Né entre deux guerres, Kinji Fukasaku, de par ses mauvaises fréquentations, parvient à pénétrer le milieu des Yakuzas. Fort de cette expérience, il retiendra les codes de ces « hommes d’honneur » et en tirera des films d’une violence extrême et d’un nouveau genre : le Yakuza-eiga. Une véritable critique de la société japonaise de l’époque et de la mafia née de la misère et pourtant crainte et respectée. Une critique aussi de l’homme que Fukasaku assimile à une bête sanguinaire sans raison ni sentiments.

Avec Combat sans code d’honneur, qui dépeint le yakusa de l’après-guerre – ou plutôt ce qu’il en reste, on comprend à quel point les conditions de vie influaient sur la survie et ce à n’importe quel prix. Le début du film plante le décors et l’ambiance sombre avec l’agression d’une jeune femme sauvée de justesse par Hirono (Bunta Sugawara qui deviendra un véritable symbole au Japon), futur pilier du clan Yamamori. Pour venger un camarade, Hirono tue son agresseur et se fait arrêter. En prison, il fait la connaissance de Wakasugi, du clan Doi avec qui il s’associe en scellant le pacte par le sang. L’un après l’autre, ils rejoindront le clan Yamamori qu’ils seront les seuls à servir avec honneur, face aux hommes du clan Doi, conduisant l’un d’eux à la mort. La mort est sanglante et omniprésente tout au long du film, gratuite et sans code d’honneur.
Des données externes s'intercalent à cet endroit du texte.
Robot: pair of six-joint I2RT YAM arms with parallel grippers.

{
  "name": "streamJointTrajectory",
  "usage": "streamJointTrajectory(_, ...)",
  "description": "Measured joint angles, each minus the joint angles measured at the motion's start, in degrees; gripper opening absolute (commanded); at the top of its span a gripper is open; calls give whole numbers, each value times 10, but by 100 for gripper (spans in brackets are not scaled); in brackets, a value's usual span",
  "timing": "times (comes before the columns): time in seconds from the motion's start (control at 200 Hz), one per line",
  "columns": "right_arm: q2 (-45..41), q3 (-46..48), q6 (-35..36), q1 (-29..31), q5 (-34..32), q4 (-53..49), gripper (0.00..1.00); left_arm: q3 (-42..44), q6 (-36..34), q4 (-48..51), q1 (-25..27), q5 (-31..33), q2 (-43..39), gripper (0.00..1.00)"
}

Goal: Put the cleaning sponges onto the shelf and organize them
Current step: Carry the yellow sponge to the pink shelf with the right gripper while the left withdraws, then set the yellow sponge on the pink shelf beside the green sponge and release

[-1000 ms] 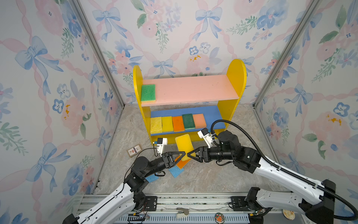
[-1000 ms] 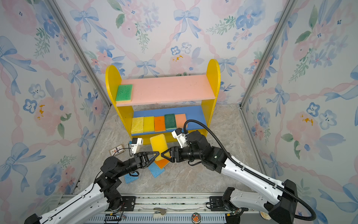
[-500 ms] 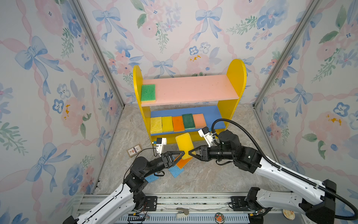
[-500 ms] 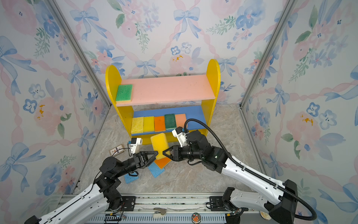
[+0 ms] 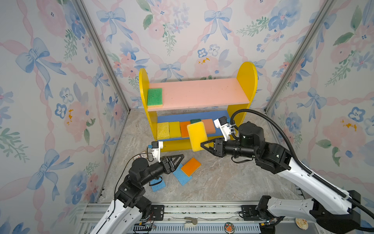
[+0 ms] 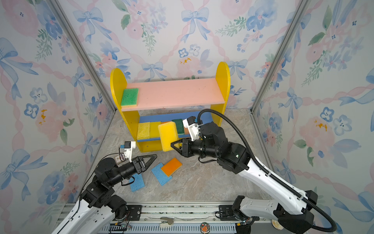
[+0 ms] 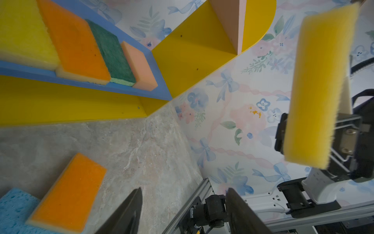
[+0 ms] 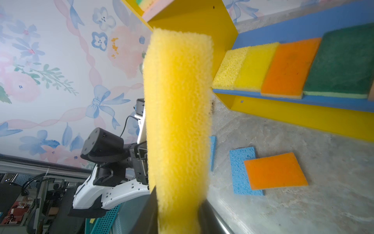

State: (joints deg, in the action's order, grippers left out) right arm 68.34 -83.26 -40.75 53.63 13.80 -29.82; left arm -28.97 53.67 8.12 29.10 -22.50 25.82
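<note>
My right gripper [image 5: 203, 144] is shut on one end of a yellow sponge [image 5: 196, 136], which stands upright in front of the shelf's [image 5: 202, 93] blue lower board; the right wrist view shows the foam [image 8: 178, 105] pinched between both fingers. Several sponges lie in a row on that lower board [image 5: 220, 116]. A green sponge [image 5: 154, 97] sits at the left end of the pink upper board. My left gripper [image 5: 180, 159] is open and empty, low over the floor beside an orange sponge [image 5: 190, 166] that lies on a light blue sponge [image 5: 181, 176].
Another light blue sponge [image 5: 158, 185] lies on the floor, partly under my left arm. A small framed block [image 5: 141, 156] sits near the left wall. The floral walls enclose the floor on three sides, and a metal rail [image 5: 182, 208] runs along the front.
The left gripper has opened, let go of the yellow sponge and drawn back to the left. The right gripper has shut on that sponge and raised it toward the shelf.
</note>
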Motion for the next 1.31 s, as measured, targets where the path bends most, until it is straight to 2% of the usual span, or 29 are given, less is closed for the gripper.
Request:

On retiendra malgré tout une magnifique scène d’amour, belle dans la violence, envoûtante comme le serpent tatoué dans le dos de Hirono et qui ressemble étrangement à Crying Freeman.

Une satire sociale :

Dans Combat sans code d’honneur, les crimes et la haine sont traités avec froideur et légèreté. Fukasaku pousse la violence à l’extrême, jusqu’à la satire. Les personnages sont pittoresques et caricaturés, ridiculisés. On retrouve une scène très théâtrale, semblable à celle d’Indiana Jones et les aventuriers de l’Arche perdue lorsque l’ennemi s’apprête à se battre avec un sabre qu’il manie avec dextérité tandis que le héros clos le débat au pistolet.

Combat sans code d’honneur fait la critique des yakuzas à travers leurs rituels ridicules et exagérés notamment lorsque Hirono doit se couper la phalange pour laver son honneur sans toutefois en connaître le rituel. Commence alors une scène complètement burlesque où la femme du chef promet à Hirono qu’elle connait le rituel ; en fait elle lui conseille simplement de se couper le doigt en appuyant « très fort » ! Le bout de doigt est ensuite introuvable et l’ensemble du clan sort le chercher dans le jardin puis dans le poulailler où une poule commençait à le picorer ! Le comble de l’ironie survient après ce passage, lorsque le héros apprend que son acte était inutile et sa faute insignifiante.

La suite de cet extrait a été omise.